How Do I Use This In My Medieval Fantasy Game

Endon is an outlier. It's a few decades or centuries ahead of the curve. This isn't necessarily good thing. Endon's rise is like a firework; lots of glitter and sparks, but fundamentally unstable. For a time it's on the cutting edge of creation, but the book is about a pre-apocalyptic setting. Something's going to give. It doesn't have to make sense forever because it's not going to last forever; it's a violently unstable brew.
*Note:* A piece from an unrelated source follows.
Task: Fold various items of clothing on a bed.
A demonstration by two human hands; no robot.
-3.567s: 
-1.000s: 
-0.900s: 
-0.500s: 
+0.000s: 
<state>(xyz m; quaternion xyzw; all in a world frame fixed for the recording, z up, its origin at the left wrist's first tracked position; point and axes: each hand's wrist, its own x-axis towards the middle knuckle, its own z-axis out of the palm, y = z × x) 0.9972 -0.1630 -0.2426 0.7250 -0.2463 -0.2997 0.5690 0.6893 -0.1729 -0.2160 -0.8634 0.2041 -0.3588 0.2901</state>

Until it all falls apart (and possibly takes the rest of the region/continent/world with it), Endon is the place to
-buy the latest fashions
-buy the most potent weapons
-meet the most elegant, refined, beautiful, seductive, poetic, etc, etc, people.
-meet people from any part of the world
-sell magic items for the most money
-get leads on the most profitable ventures

If you have a problem, if no other generic medieval fantasy city can help, if you can find it, maybe you can reach Endon.
Just make sure to look both ways before crossing the street.


Send your players there to solve some unrelated problem and see what they do. Drop rumours of Endon into generic medieval villages; a city lit by a thousand ever-burning lamps, a city where actresses dance with princes and even the poor eat steak.
If magic is unrestrained in the campaign, D&D quickly degenerates into a weird wizard show where players get bored quickly, or the referee is forced to change the game into a new framework which will accommodate what he has created by way of player-characters.
-Gary Gygax, The Strategic Review II, 1976

The goal is to make Endon a "weird wizard show" where the players won't have time to get bored because the world is falling apart around their ears, or because they're too busy making money/gaining political power to care. It's a new, temporary, bolt-on framework.

Infinitely Great Britain

This one's a freebie, unrelated to the rest of this post. You can have it. Go nuts.

I've always wanted to run a Victorian Stargate game. Maybe not based on the actual Stargate TV show but something similar. Victorian dimension hopping. Taking all the most fertile aspects of the UK (as seen on TV only) and parodying them to hell and gone. The crossover to end all crossovers.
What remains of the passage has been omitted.